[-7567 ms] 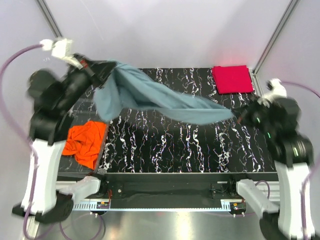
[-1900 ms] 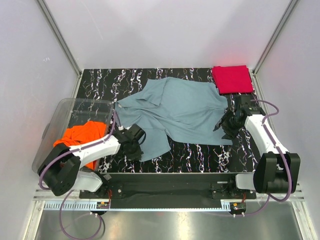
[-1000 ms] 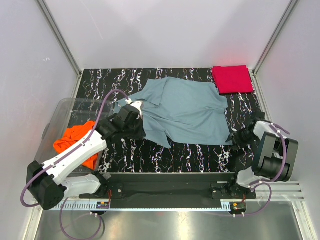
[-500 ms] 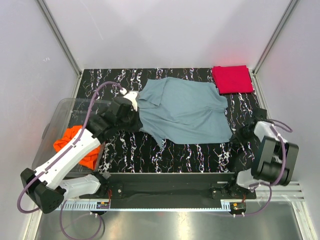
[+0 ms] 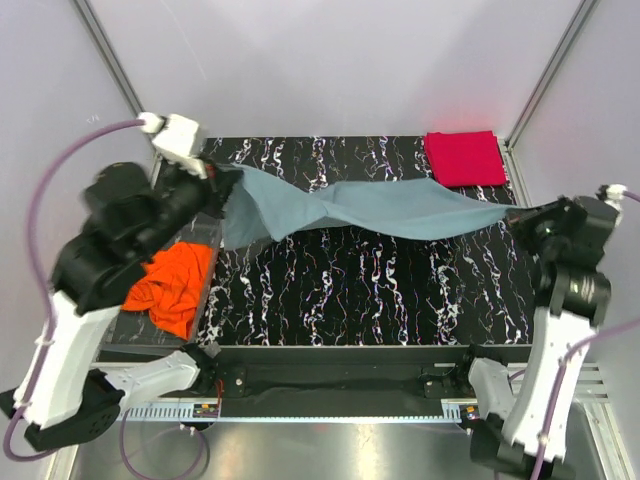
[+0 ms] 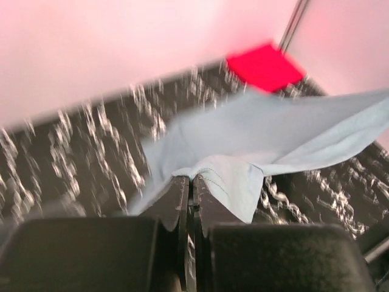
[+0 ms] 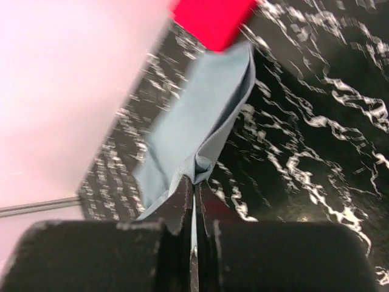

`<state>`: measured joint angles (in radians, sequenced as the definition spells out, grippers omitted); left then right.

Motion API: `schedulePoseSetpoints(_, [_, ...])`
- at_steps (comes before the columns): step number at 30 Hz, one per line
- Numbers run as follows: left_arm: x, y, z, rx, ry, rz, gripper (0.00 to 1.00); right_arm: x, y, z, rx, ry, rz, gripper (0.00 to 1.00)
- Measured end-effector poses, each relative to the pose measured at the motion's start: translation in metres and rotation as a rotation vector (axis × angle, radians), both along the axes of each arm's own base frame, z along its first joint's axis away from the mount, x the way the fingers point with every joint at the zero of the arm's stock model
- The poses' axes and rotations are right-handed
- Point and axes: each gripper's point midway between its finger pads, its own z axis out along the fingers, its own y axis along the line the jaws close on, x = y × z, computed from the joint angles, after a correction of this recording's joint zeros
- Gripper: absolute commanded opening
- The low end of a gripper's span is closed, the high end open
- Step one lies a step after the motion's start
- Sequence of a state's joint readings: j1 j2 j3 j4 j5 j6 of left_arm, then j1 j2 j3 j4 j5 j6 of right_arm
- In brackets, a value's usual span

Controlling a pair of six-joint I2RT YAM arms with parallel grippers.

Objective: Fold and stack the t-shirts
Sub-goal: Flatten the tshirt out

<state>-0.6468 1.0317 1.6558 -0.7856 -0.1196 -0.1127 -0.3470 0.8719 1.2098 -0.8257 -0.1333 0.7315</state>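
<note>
Top external view has your blue shirt (image 5: 350,205) stretched in the air between both arms, above the marbled table (image 5: 380,290). You're at the spreading step: left gripper (image 5: 216,182) and right gripper (image 5: 512,210) are each clamped on a cloth edge, perhaps the shoulders; blur hides which. Next, lower it flat and taut. It's thin, limp, sagging mid-span. Red shirt (image 5: 464,158) lies folded square, far right; orange shirt (image 5: 172,285) sits crumpled, near left.

This is a robotics lab test cell. Plain white panel walls (image 5: 330,60) enclose a black marbled tabletop (image 5: 350,290). Slanted aluminium posts (image 5: 112,52) frame the upper corners, and two cabled robot arms (image 5: 70,300) are bolted to a metal rail (image 5: 330,412) along the bottom edge.
</note>
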Motion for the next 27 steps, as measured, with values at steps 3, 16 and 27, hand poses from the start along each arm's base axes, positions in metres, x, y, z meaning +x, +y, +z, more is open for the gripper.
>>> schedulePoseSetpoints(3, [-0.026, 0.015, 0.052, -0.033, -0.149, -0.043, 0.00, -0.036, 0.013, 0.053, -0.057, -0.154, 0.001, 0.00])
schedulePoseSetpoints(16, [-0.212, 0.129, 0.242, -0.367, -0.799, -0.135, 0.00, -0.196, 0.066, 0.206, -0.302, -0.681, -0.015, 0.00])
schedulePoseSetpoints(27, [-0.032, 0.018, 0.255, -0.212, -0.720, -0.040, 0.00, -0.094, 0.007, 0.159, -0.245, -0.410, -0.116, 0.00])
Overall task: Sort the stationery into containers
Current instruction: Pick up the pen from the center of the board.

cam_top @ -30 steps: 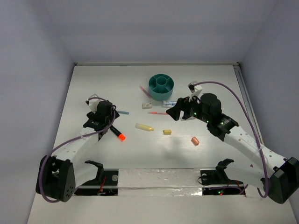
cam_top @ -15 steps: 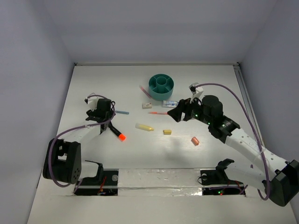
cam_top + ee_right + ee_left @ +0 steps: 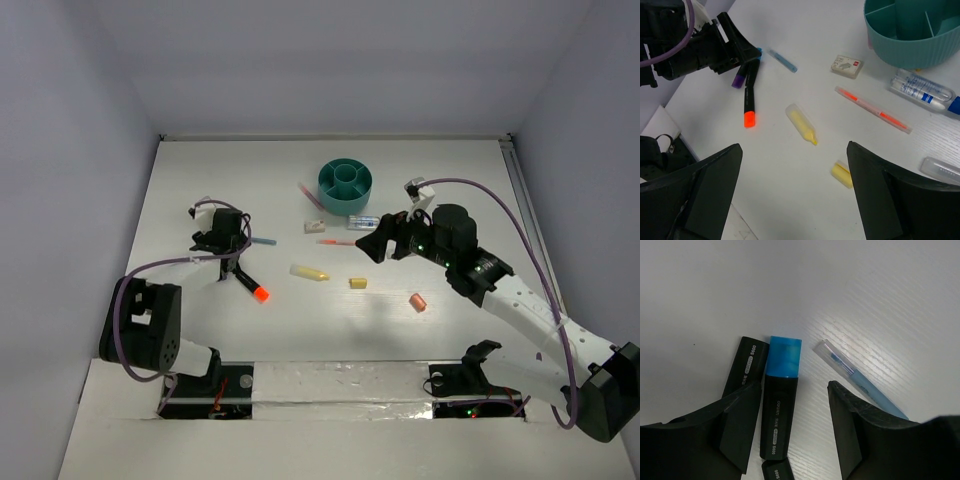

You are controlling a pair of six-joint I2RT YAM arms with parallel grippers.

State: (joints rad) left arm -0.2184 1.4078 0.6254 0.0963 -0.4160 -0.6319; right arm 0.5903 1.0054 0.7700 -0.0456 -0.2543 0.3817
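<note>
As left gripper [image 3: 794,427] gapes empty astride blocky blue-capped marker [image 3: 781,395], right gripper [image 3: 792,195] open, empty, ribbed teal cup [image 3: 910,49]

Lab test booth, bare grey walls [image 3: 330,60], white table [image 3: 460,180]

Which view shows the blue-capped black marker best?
Left wrist: the blue-capped marker lies large between the open left fingers. Top external hides it beneath them; right wrist shows only a small blue tip.
</note>
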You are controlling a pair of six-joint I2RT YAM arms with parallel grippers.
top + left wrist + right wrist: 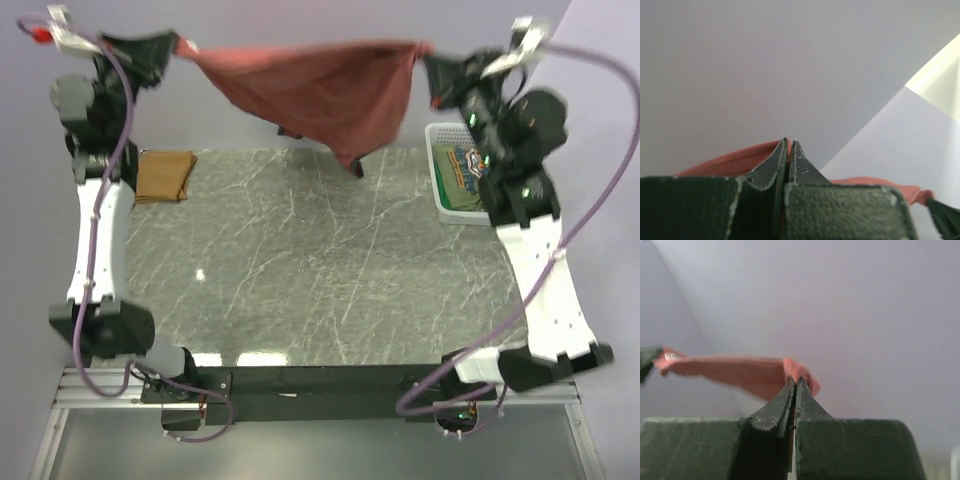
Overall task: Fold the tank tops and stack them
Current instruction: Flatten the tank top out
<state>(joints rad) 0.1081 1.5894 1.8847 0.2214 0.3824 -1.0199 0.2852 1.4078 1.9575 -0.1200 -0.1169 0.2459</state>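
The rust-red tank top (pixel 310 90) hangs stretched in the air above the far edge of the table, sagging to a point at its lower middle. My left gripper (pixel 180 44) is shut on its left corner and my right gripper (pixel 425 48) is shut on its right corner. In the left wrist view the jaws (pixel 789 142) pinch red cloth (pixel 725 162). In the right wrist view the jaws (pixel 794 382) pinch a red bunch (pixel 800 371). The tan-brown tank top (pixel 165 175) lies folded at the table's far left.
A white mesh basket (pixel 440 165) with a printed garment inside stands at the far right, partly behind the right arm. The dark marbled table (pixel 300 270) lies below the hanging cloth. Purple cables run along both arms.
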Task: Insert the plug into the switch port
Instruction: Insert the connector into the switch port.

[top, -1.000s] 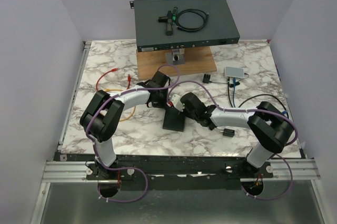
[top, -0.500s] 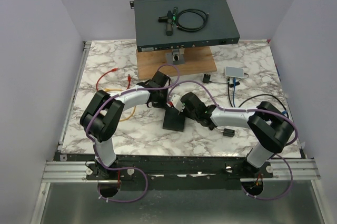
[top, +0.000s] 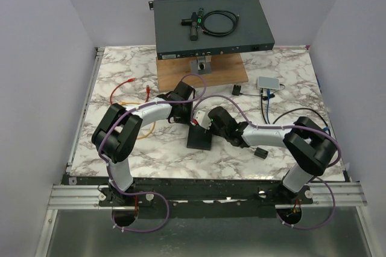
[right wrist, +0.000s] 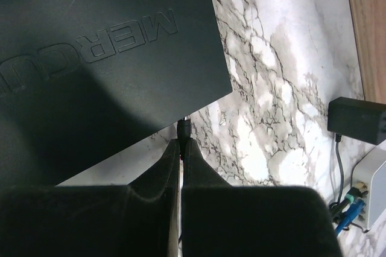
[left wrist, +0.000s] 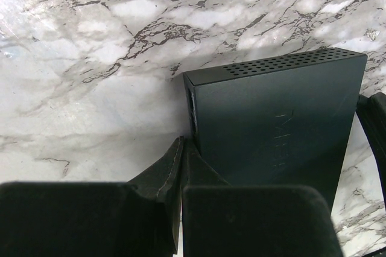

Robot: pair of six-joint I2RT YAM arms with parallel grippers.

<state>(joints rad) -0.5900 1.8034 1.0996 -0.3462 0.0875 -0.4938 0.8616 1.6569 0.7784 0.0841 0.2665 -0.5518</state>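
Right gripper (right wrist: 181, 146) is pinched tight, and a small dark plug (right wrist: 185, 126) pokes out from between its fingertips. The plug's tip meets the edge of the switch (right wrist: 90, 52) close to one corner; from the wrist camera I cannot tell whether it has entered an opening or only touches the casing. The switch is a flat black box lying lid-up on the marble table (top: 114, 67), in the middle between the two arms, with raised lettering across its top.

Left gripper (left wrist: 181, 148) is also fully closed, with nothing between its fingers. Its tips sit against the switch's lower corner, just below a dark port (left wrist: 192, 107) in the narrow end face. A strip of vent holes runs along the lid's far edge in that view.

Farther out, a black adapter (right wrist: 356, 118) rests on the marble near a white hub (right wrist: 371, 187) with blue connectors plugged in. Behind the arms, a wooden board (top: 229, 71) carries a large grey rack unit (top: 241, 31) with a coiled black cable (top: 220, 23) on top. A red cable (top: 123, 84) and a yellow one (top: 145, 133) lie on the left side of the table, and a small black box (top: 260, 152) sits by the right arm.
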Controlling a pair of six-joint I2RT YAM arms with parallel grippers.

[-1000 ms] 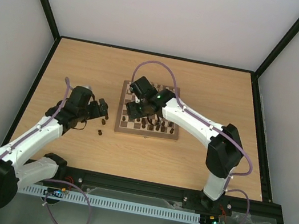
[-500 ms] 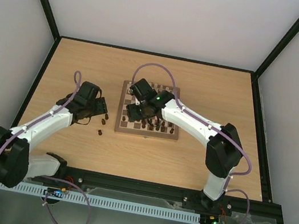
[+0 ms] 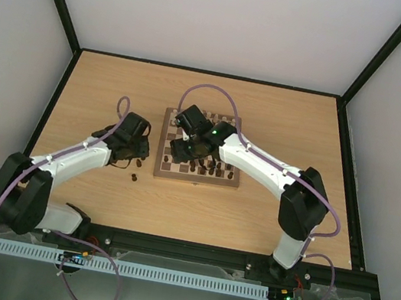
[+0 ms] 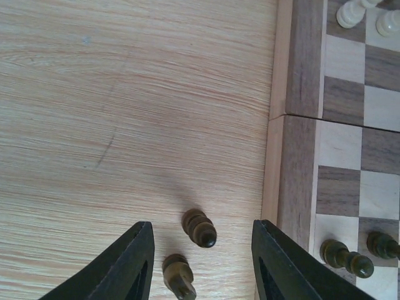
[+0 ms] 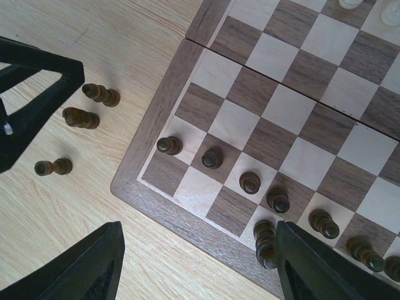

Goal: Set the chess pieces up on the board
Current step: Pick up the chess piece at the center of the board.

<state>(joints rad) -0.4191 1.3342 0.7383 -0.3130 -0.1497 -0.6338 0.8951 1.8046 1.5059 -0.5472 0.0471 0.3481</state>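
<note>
The board (image 3: 195,181) lies mid-table with dark chess pieces (image 5: 212,158) along its near rows and cream ones (image 4: 350,12) at the far side. Left of the board (image 4: 294,62), two dark pieces stand on the table, one (image 4: 199,228) between the fingers of my left gripper (image 4: 202,236) and one (image 4: 179,276) nearer the left finger (image 4: 131,265). The jaws stand apart and touch neither. My right gripper (image 5: 200,234) hovers open and empty over the board's near left corner (image 5: 162,100), with one finger (image 5: 312,265) beside a dark back-row piece (image 5: 264,244).
A third loose dark piece (image 5: 53,166) stands on the table nearer the arms, also seen as the piece (image 3: 133,178) in the top view. The left gripper (image 3: 133,146) and right gripper (image 3: 185,150) are close together at the board's left edge.
My left arm has stretched toward the board and lowered over the loose dark pieces, its jaws narrowing. The right arm has hardly moved.
</note>
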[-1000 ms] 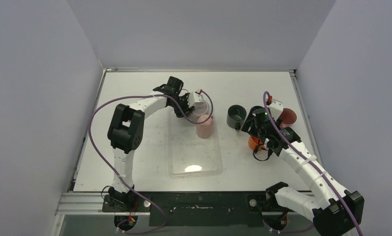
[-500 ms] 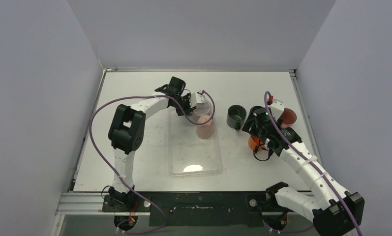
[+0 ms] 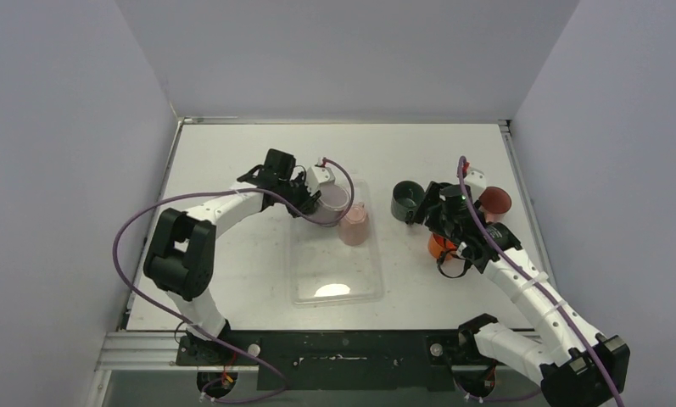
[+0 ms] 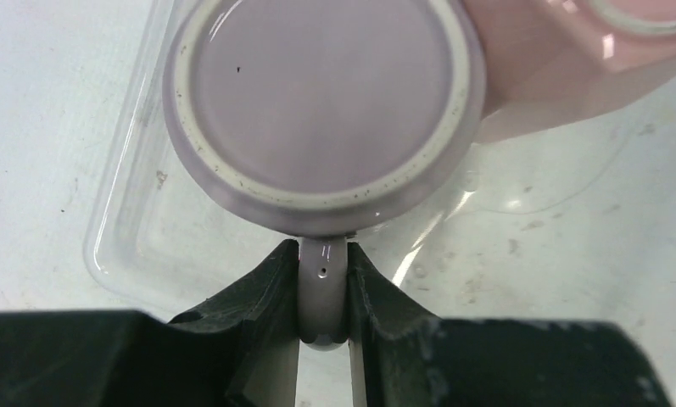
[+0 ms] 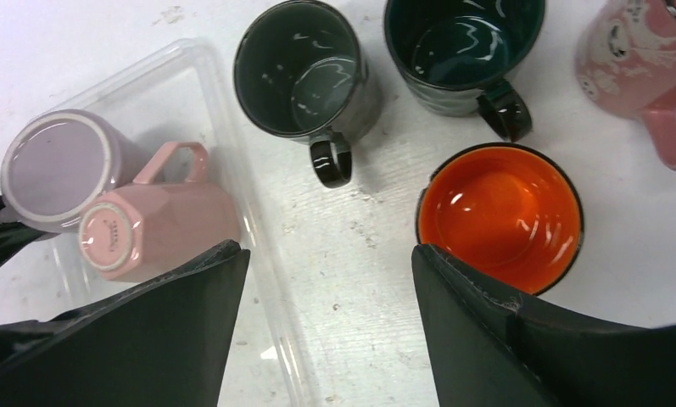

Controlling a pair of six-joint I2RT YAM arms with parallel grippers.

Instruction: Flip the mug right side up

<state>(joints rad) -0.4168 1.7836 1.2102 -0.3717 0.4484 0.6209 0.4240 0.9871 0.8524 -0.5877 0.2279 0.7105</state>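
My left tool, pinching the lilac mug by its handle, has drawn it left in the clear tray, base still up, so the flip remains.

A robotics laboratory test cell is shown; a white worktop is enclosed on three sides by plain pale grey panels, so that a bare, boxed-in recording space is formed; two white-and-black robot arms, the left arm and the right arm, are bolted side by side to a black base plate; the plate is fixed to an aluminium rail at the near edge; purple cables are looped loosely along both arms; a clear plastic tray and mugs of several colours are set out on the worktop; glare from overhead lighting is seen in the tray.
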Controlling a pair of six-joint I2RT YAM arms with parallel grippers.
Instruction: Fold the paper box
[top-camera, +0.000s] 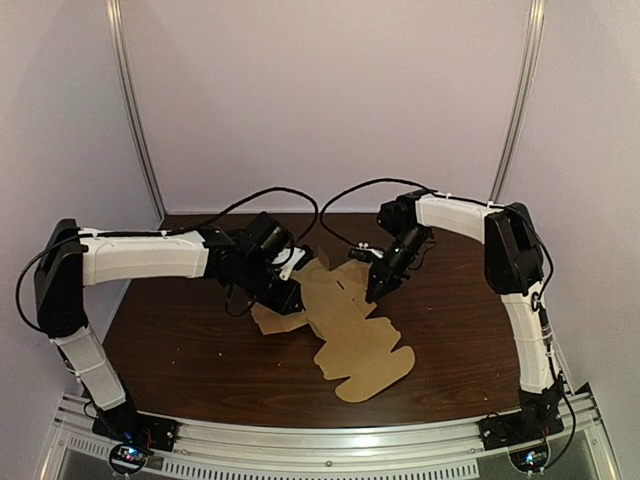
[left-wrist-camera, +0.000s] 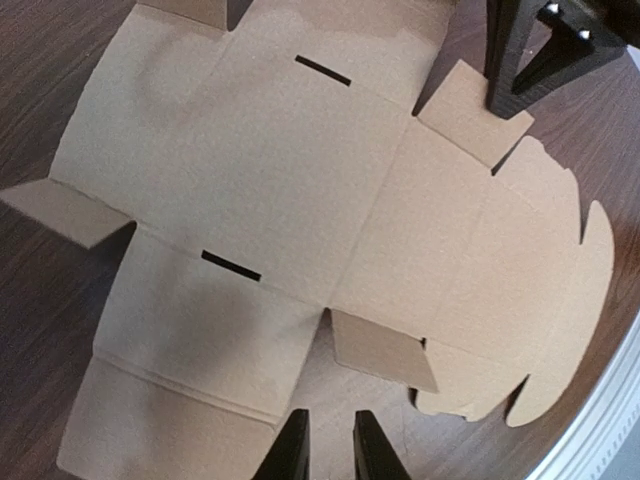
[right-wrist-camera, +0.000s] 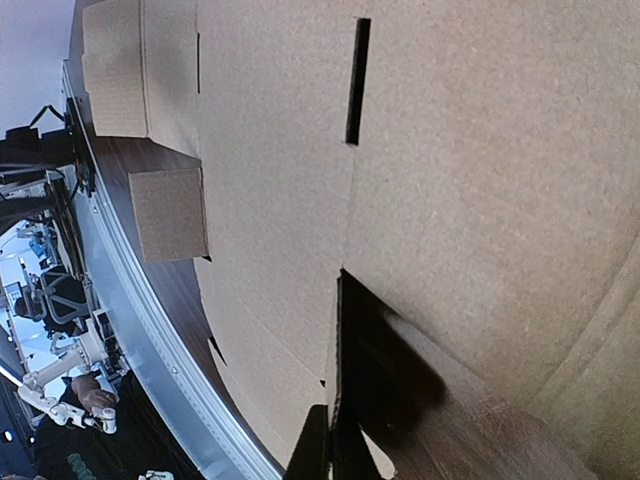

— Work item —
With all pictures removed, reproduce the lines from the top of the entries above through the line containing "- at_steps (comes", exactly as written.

— Finished exercise —
[-7567 ms] 
[-1900 ms] 
[-1000 ms] 
[-500 ms] 
[+0 ms] 
[+0 ms] 
[+0 ms] 

`<state>`: measured joint angles (in radians, sequenced as the definition spells out, grippers omitted); left then right.

Motion API: `schedulePoseSetpoints(_, [_, ...])`
- at_steps (comes before the columns): step number at 30 Hz, one per line

The answer was given in full.